Ocse: 'Ok Italia, si rivede la luce'. Pil +0,4% nel 2020, +0,5% nel 2021

La capo economista Boone:'Timori per la crescita ma bene il dialogo con l'Europa'

La crescita del Pil italiano dovrebbe riprendere "molto gradualmente", allo 0,4% nel 2020 e allo 0,5% nel 2021, contro lo 0,2% del 2019: è quanto emerge dalle Prospettive economiche dell'Ocse.

Da un lato peseranno la "fiacca domanda esterna" e le "persistenti incertezze" legate agli attriti commerciali globali dall'altro "i consumi interni dovrebbero crescere in modo moderato, spinti dalla stabilizzazione della fiducia dei consumatori e dai tagli al cuneo fiscale per molti lavori dipendenti".

Inoltre - sottolinea l'Ocse - "con la riduzione delle incertezze legate alla politica interna, le condizioni di finanziamento diverranno più agevoli e gli incentivi fiscali dovrebbero sostenere gli investimenti".

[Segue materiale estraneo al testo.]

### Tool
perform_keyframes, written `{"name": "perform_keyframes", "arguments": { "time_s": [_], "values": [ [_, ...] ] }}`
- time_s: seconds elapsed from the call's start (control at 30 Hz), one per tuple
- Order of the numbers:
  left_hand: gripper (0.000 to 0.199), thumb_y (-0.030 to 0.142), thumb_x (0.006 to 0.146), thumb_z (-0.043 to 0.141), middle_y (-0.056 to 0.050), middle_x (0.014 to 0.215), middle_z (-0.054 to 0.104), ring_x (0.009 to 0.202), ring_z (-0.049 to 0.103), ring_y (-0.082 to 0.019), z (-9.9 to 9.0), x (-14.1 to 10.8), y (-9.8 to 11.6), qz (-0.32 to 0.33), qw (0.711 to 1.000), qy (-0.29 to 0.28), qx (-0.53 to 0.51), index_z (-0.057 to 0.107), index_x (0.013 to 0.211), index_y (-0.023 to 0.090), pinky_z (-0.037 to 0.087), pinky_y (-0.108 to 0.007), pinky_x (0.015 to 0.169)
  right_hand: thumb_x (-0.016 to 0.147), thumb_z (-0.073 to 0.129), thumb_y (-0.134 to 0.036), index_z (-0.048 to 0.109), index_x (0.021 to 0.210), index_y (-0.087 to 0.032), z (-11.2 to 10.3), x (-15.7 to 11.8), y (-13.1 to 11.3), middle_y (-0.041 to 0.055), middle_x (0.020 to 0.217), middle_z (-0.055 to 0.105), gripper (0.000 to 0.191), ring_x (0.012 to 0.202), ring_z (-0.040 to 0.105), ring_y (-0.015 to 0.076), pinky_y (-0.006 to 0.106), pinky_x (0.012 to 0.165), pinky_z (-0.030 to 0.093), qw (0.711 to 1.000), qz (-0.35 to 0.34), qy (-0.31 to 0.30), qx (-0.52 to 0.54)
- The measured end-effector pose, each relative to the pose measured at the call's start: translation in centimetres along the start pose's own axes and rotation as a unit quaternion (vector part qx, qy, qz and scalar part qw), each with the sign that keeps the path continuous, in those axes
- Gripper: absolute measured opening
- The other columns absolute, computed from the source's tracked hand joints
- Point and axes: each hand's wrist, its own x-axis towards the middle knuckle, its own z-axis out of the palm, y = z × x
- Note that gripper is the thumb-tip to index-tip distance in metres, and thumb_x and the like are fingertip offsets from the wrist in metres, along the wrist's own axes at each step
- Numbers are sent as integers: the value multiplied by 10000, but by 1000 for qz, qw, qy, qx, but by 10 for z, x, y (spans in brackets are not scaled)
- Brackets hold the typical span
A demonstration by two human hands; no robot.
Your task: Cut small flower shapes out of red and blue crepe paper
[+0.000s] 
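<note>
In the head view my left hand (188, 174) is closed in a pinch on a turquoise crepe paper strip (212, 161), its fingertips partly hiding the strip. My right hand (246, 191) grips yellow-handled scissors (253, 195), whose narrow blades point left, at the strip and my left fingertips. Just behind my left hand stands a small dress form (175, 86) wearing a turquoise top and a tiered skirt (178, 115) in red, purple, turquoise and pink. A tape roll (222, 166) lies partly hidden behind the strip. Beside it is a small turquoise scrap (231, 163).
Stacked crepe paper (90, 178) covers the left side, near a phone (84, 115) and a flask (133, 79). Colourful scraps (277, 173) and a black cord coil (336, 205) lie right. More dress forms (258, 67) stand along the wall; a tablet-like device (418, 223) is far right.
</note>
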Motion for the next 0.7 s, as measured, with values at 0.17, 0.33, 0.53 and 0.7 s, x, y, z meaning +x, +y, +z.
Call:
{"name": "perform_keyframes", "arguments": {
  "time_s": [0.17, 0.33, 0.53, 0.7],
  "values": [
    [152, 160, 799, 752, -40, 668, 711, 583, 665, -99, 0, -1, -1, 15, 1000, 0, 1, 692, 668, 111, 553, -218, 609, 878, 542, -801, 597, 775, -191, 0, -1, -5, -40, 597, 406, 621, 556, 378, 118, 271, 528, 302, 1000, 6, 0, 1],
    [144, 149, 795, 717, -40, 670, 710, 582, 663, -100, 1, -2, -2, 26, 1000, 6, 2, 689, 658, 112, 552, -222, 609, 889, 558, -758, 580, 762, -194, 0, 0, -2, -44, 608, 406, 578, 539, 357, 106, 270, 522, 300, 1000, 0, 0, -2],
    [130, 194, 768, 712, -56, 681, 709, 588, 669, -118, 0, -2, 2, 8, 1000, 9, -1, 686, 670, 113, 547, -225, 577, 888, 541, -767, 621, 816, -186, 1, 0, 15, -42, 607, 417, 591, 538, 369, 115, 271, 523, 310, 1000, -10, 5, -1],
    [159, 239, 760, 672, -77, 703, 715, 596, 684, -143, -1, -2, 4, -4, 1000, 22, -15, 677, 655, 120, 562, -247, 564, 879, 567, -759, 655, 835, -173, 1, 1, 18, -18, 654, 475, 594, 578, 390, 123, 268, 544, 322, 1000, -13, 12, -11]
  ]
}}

Il tasso di disoccupazione dell'Italia è calato al 10% nel 2019 e nel 2020 dopo il 10,6% del 2018: è quanto emerge dalle prospettive economiche dell'Ocse diffuse oggi. Secondo l'organismo con sede a Parigi, il dato dovrebbe tornare a crescere, al 10,2%,nel 2021. "L'occupazione - scrive l'Ocse nella scheda di sintesi dedicata all'Italia - ha continuato a crescere, anche se ad un ritmo più lento, con una quota maggiore di nuove assunzioni coperte da contratti a tempo indeterminato".

In Italia si comincia "a vedere una luce. Ed è bene così",  ha detto la capo economista dell'Ocse, Laurence Boone, rispondendo all'ANSA alla presentazione dell' Economic Outlook.

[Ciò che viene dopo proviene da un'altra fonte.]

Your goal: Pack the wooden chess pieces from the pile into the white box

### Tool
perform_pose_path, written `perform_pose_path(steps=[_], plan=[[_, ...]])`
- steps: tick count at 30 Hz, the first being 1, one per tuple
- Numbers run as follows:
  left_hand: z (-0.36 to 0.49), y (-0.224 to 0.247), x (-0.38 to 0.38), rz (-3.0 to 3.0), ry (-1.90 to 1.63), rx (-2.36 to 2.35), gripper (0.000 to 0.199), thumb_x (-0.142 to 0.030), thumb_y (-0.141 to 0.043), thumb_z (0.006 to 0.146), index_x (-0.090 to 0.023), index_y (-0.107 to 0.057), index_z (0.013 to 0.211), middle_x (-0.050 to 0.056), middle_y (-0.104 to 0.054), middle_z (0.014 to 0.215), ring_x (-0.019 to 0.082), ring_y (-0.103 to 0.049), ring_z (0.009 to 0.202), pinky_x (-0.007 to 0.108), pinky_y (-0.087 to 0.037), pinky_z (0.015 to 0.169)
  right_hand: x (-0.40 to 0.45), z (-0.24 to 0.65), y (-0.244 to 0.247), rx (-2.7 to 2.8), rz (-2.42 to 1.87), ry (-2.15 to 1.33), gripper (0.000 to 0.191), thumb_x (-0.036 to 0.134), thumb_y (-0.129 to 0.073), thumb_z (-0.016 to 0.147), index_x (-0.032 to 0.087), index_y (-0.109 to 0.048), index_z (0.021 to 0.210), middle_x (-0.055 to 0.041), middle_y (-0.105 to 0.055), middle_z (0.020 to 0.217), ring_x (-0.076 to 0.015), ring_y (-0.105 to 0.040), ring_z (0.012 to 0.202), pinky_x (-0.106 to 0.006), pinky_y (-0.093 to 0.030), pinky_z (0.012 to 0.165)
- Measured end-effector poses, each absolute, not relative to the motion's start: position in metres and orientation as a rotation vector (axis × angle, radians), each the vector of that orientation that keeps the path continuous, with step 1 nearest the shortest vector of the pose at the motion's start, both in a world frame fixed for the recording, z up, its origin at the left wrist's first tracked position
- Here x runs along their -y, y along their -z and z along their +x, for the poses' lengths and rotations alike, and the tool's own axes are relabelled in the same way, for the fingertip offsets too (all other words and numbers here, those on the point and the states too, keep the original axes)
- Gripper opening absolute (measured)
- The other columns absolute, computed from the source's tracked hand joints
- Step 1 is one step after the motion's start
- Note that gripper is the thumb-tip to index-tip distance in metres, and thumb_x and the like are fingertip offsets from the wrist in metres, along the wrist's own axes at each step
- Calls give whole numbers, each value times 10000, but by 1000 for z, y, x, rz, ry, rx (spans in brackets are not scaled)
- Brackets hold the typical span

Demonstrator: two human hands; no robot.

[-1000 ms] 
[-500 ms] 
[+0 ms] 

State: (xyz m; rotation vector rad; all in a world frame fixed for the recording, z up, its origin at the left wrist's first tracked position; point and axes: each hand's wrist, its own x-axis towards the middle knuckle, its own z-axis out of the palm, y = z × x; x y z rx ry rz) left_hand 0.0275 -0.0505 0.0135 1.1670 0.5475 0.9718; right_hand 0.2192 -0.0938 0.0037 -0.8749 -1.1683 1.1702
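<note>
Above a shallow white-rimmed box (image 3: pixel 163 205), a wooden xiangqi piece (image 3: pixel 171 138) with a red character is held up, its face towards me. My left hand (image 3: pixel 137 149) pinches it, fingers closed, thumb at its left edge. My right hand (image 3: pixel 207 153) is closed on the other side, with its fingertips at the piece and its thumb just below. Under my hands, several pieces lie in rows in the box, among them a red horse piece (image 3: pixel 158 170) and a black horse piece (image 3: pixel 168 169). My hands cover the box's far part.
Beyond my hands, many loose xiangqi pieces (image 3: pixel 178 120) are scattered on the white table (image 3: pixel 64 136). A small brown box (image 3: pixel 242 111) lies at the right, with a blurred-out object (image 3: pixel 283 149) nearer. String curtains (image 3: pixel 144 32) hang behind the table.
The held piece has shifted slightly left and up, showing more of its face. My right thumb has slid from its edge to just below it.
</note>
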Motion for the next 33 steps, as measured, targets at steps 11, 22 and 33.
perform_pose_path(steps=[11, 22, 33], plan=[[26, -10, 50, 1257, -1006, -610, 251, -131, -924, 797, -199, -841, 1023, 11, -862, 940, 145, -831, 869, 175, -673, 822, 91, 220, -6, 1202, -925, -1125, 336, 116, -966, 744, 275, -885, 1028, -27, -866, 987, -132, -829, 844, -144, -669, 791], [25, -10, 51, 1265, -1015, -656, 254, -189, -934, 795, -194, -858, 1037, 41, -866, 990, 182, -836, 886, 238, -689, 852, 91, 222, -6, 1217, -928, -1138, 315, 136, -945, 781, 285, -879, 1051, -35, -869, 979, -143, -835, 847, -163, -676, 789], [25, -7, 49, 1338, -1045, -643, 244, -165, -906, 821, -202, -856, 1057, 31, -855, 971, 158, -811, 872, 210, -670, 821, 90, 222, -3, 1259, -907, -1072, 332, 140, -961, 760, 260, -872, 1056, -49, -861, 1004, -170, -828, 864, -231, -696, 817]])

 Alla domanda se fosse preoccupata della crescita del debito pubblico fotografata oggi dall'Ocse, Boone ha risposto: "Quello che mi preoccupa è riuscire a far ripartire la crescita in Italia e quello che mi rassicura è che oggi penso ci siano le condizioni necessarie, c'è un vero dialogo con l'Europa, si cerca di equilibrare le riforme, il sostegno all'attività, il piano Industria 4.0".

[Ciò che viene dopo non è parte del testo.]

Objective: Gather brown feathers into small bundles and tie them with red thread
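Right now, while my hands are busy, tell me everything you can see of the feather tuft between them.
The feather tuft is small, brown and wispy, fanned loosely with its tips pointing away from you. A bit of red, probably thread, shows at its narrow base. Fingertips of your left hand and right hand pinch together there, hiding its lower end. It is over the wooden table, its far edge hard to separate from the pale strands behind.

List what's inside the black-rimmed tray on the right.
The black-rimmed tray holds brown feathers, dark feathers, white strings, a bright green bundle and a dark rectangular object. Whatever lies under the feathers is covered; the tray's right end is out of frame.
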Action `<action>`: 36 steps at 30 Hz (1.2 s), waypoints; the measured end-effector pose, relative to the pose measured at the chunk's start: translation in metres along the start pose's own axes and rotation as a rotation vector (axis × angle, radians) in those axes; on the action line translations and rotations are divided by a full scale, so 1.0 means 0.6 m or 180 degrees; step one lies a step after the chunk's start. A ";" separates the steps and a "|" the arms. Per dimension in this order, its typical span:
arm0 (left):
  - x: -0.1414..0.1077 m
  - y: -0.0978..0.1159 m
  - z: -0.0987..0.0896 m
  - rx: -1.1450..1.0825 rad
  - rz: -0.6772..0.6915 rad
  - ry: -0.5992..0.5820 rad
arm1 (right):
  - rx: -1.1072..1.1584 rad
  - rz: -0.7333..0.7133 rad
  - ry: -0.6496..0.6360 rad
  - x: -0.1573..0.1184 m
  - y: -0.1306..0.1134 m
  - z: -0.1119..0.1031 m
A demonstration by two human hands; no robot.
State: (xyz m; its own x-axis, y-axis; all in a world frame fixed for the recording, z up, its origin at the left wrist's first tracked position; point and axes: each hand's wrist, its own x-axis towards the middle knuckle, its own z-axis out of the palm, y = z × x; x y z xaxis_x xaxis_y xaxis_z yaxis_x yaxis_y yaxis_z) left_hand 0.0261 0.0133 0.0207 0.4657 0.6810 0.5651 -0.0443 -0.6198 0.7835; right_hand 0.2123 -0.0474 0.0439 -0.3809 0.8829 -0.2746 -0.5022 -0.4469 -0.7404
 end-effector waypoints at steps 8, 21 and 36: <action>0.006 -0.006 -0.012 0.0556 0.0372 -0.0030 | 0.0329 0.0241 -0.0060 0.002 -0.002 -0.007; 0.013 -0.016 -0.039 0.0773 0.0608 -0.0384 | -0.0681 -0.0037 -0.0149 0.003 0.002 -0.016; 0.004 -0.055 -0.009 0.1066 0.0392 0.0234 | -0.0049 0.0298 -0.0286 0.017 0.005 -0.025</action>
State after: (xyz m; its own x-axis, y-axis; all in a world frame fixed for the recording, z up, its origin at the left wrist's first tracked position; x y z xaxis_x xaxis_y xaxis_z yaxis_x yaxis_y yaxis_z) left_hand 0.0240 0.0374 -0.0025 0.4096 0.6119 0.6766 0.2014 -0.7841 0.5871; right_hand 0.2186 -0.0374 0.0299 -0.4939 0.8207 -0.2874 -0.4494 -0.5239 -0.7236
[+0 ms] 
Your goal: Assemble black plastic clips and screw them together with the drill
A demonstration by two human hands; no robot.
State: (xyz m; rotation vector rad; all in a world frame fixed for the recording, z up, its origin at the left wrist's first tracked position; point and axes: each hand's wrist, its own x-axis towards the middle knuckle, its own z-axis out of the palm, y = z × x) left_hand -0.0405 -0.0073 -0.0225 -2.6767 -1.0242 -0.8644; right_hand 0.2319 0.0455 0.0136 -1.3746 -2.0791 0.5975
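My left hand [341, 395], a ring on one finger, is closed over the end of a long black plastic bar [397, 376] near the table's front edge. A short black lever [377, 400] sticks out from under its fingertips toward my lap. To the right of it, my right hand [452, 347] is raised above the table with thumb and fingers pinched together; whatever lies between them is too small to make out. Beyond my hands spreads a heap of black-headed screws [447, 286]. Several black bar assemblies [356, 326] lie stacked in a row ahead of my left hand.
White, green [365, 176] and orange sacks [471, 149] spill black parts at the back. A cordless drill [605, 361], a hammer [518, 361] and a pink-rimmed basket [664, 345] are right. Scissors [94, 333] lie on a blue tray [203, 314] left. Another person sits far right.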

L'Ocse invita l'Italia a mettere il "debito pubblico su una traiettoria discendente sostenibile, accompagnando al tempo stesso la crescita, in particolare, nelle regioni in ritardo": è quanto si legge nella scheda sull'Italia dell'Economic Outlook. Per l'Ocse, questo richiede "l'attuazione di un programma di bilancio credibile sul medio termine e di riforme strutturali ambiziose". Tra queste, c'è la richiesta di "passare in rassegna le spese, per razionalizzarle, rivedendo le modifiche sulle regole di prepensionamento adottate nel 2019". Un chiaro riferimento a Quota 100.